[TASK INSTRUCTIONS] Below are the data; count the lines with the string "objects" in them and give that number only.

[RECORDS FOR PROCESSING]
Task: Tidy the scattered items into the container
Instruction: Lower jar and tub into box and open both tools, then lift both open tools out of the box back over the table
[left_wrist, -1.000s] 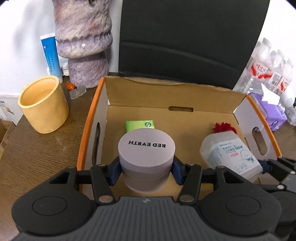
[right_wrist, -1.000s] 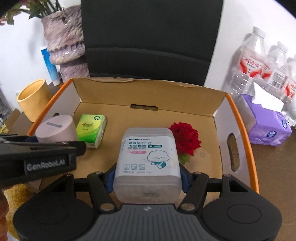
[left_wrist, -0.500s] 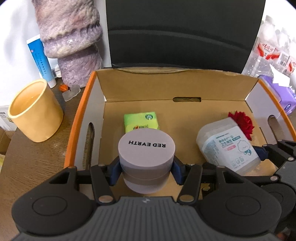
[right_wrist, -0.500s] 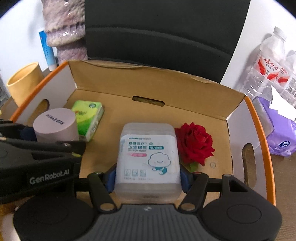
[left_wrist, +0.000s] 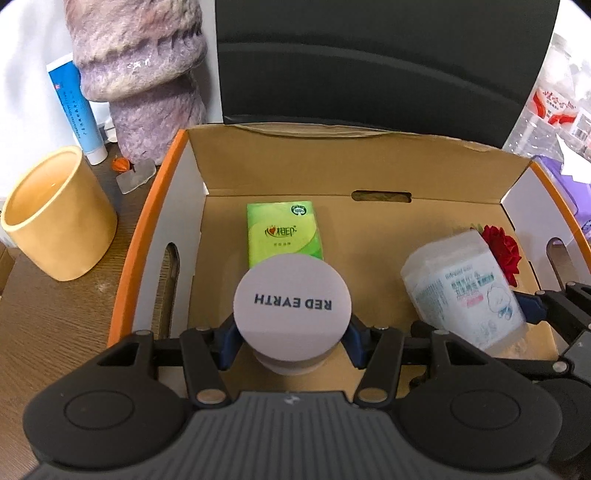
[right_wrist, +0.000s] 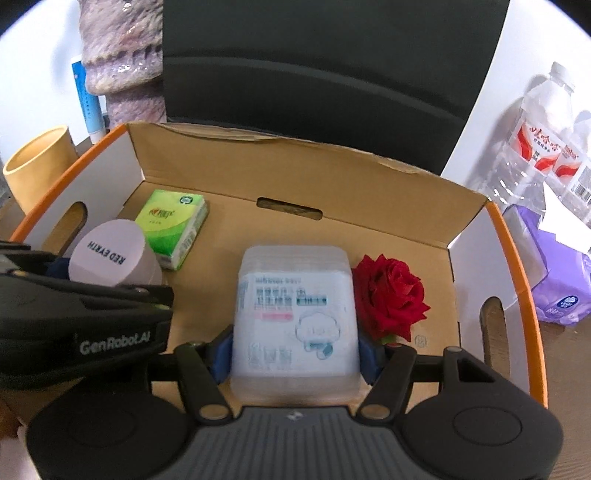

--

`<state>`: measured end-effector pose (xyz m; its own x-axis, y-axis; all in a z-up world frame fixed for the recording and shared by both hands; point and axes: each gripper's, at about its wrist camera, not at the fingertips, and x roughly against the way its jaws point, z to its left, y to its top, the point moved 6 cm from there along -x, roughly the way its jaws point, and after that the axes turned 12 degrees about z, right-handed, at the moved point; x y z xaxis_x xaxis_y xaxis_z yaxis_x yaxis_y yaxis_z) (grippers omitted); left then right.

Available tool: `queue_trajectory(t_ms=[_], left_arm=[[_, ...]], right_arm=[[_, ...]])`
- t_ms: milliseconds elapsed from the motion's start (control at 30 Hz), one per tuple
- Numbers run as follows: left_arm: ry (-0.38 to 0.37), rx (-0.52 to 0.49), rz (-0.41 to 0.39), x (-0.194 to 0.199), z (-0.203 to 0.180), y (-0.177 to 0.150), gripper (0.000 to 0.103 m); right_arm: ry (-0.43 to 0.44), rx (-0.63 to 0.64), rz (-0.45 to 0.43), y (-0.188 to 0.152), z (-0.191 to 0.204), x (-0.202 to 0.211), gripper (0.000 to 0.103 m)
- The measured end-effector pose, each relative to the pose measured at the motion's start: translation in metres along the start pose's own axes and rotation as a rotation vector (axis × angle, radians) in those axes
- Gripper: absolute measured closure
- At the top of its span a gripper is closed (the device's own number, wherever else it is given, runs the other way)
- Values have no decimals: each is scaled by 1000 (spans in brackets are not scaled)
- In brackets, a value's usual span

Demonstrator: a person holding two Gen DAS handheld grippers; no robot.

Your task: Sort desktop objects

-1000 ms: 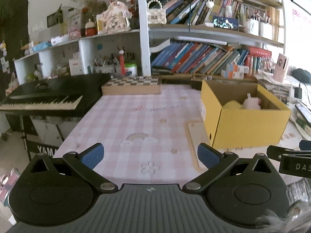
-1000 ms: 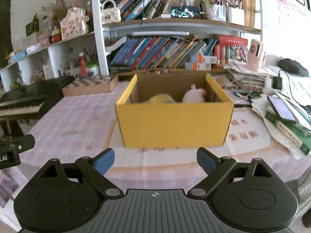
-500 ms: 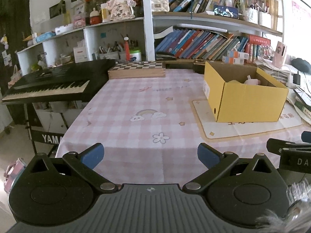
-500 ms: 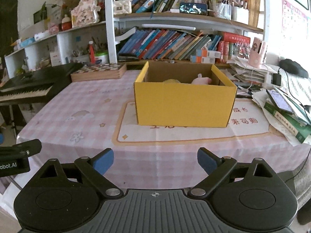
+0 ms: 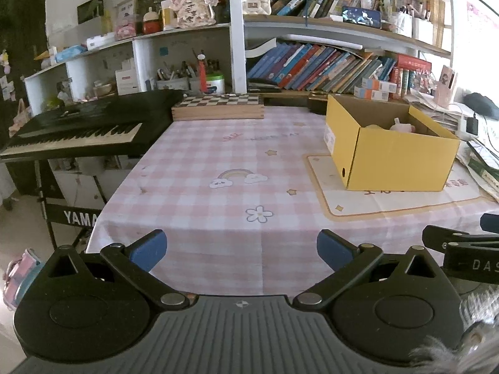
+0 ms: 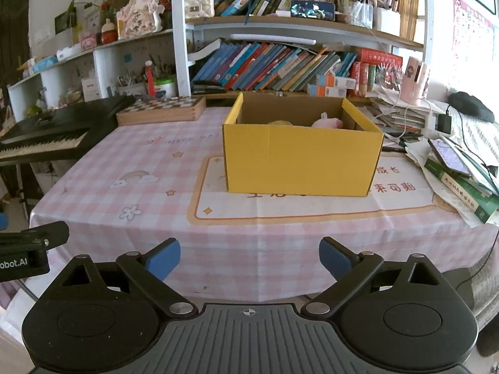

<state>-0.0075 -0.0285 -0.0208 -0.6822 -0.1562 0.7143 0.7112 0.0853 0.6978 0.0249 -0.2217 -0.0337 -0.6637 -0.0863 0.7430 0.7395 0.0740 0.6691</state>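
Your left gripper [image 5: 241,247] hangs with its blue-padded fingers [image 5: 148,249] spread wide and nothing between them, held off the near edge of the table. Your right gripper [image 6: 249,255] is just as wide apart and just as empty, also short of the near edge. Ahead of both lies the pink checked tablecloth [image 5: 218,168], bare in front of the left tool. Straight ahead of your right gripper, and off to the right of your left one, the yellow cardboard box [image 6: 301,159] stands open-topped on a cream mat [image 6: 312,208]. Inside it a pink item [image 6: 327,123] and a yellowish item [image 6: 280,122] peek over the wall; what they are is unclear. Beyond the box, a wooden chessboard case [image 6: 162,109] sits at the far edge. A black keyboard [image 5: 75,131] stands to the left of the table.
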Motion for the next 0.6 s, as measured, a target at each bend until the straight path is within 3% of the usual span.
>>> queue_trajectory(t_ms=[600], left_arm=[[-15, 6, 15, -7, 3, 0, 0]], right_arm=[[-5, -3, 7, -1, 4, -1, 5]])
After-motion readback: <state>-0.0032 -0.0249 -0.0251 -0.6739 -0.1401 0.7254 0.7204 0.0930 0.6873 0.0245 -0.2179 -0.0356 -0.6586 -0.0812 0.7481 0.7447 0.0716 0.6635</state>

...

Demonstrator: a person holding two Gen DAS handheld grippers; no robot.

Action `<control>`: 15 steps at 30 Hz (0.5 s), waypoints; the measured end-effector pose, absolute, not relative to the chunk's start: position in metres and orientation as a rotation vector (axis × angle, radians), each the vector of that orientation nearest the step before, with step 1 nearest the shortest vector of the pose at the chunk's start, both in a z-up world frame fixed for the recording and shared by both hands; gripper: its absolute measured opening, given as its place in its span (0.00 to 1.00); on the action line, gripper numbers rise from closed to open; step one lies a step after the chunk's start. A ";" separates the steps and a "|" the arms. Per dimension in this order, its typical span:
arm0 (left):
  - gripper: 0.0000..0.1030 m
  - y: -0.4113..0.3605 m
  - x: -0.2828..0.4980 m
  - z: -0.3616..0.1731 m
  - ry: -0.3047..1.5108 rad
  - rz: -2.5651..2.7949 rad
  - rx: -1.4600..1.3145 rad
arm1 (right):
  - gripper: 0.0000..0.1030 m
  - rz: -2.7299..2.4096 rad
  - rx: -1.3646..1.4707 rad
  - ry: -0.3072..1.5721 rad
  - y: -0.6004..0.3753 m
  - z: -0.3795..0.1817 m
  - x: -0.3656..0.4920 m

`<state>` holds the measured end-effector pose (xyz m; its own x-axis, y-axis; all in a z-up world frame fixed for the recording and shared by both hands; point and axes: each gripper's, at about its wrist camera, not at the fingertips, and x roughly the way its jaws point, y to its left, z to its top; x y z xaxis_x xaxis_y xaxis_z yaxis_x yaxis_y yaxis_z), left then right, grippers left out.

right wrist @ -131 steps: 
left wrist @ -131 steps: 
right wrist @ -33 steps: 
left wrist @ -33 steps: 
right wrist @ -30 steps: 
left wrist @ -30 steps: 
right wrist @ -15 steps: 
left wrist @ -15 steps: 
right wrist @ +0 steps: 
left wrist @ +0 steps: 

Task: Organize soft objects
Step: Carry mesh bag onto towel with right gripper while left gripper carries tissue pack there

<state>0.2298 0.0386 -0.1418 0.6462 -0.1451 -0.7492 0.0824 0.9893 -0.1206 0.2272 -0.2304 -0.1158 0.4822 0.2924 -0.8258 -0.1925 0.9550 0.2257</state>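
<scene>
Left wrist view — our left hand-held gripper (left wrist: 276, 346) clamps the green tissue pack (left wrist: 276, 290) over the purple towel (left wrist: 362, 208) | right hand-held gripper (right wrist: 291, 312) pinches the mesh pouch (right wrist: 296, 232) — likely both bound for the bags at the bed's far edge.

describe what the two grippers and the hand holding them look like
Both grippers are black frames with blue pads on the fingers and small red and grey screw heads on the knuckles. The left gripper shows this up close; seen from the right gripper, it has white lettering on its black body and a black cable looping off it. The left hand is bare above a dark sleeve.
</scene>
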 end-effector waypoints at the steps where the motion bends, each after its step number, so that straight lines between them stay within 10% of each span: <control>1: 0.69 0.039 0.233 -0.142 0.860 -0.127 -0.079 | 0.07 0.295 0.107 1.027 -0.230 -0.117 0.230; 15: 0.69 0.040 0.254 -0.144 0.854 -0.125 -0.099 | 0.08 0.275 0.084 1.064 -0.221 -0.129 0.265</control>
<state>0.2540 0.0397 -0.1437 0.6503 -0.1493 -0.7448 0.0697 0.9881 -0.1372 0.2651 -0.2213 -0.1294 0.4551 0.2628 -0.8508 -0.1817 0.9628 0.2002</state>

[RESPONSE TO THE EXERCISE] 2